Averaging Weights leads to Wider Optima and Better Generalization
16 Jul 2020Introduction
-
The paper proposes Stochastic Weight Averaging (SWA) procedure for improving the generalization performance of models trained with SGD (with cyclic or constant learning rate).
-
Specifically, the model is checkpointed at several points along the training trajectory, and these checkpoints are averaged (in the parameter space) to obtain a single model.
Idea
-
“Stochastic” in the name refers to the idea that with cyclical or constant learning rate, SGD proposals are approximately sampled from a neural network’s loss surface and are hence stochastic.
-
SWA uses a learning rate schedule that allows exploration in the weight space.
-
SGD with cyclical and constant learning rates explore points (model instances) at the periphery of high-performing networks.
-
With different initializations, SGD will find different points (of low training loss) on this boundary, but will not move inside it.
-
Averaging the points provide a mechanism to move inside this periphery.
-
The train and the test error surfaces, while being similar, are not perfectly aligned.
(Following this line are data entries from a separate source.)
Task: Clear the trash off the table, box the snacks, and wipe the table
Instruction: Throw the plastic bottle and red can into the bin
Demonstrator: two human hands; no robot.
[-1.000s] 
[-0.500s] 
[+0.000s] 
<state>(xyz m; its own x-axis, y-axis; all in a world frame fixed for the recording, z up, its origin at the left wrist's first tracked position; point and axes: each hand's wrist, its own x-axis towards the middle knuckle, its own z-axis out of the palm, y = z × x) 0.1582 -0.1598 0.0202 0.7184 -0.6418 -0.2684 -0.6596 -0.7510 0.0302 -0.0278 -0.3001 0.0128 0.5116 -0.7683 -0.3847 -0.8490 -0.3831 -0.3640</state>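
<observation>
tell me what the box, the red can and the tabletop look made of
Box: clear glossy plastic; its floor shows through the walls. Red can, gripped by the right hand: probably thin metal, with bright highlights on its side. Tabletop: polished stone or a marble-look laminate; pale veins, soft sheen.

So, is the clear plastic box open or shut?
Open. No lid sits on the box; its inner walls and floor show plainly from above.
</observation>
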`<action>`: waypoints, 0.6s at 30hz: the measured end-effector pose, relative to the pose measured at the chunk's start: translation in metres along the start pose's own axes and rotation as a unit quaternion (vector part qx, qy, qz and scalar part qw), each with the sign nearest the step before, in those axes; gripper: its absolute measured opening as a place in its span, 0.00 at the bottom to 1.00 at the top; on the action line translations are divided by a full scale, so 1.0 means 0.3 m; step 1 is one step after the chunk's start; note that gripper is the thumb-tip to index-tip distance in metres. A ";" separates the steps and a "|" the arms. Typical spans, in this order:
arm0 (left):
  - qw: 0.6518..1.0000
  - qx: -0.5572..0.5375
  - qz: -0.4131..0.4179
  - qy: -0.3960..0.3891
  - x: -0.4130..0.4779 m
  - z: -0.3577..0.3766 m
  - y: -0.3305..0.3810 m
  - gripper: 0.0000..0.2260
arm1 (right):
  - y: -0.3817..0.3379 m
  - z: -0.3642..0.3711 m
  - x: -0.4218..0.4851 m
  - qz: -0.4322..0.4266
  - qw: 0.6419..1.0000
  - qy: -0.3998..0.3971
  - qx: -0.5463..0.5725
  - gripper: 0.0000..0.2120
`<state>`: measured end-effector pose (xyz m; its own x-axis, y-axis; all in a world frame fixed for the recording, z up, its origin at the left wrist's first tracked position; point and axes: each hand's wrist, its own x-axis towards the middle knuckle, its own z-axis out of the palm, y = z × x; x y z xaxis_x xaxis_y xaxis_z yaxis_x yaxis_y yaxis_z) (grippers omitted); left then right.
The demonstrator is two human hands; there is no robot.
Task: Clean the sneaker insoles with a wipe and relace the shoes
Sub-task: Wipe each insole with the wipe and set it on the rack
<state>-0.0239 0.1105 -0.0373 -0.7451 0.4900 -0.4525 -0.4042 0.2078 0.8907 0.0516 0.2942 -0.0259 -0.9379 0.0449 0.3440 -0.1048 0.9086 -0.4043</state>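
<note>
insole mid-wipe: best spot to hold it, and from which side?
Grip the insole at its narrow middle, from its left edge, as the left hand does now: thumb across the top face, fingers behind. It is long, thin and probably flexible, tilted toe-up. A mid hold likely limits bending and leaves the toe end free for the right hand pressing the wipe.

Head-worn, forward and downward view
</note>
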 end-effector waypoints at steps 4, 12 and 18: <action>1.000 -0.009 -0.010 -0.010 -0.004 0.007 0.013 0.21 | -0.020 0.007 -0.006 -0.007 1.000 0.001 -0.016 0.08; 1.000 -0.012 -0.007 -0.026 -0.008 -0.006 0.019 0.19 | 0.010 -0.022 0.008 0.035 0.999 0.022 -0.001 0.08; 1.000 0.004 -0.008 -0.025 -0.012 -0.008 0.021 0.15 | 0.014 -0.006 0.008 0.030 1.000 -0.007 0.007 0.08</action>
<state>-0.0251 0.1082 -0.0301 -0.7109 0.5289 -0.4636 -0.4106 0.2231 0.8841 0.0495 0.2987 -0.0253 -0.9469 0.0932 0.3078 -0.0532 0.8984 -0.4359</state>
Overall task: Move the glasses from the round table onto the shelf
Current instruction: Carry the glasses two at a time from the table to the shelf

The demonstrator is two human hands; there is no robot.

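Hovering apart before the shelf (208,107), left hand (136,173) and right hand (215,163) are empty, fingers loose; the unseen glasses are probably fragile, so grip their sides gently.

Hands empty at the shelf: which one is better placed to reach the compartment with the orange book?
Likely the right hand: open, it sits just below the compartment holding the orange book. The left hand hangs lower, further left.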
Hence, averaging several models (along the optimization trajectory) could lead to a more robust model.
Algorithm
-
Given a model $w$ and some training budget $B$, train the model in the conventional way for approx 75% of the budget.
-
Starting from that point, continue training with the remaining budget, with a constant or cyclical learning rate.
-
For fixed learning rate, checkpoint models at each epoch. For cyclical learning rate, checkpoint the model at the lowest learning rate in the cycle.
-
Average all the models to get the SWA model.
-
If the model has Batch Normalization layers, run an additional pass to compute the SWA model’s running mean and standard deviation.
-
The computational and space complexity of computing the SWA model is relatively low.
-
The paper highlights the ensembling like the effect of SWA by showing that if the model checkpoints ($w_i$) are generated by training with Fast Geometric Ensembling (FGE), the difference between averaging the weights and averaging the predictions is of the order $O(\Delta)$ where $\Delta = max ||w_i - w_{SA}||$.
-
Note that SWA does not have the overhead of an extra-forward pass during inference.
Experiments
-
Datasets: CIFAR10, CIFAR100, ImageNet
-
Models: VGG16, WideResNet, 164-layer preactivation ResNet, ShakeShake, Pyramid Net.
-
Baselines: Conventional SGD, Exponentially decaying average with SGD and FGE.
-
In all the CIFAR experiments, SWA consistently outperforms SGD in one budget and consistently improves with training.
-
SWA also achieves performance comparable to FGE, despite FGE being an ensemble method.
-
On ImageNet, SWA is run on a pre-trained model, and it improves performance in all the cases.
-
An ablation experiment (on CIFAR-100) shows that it is possible to train a network (with SWA) using a fixed learning rate. In that setup, using SWA improves performance by 16%.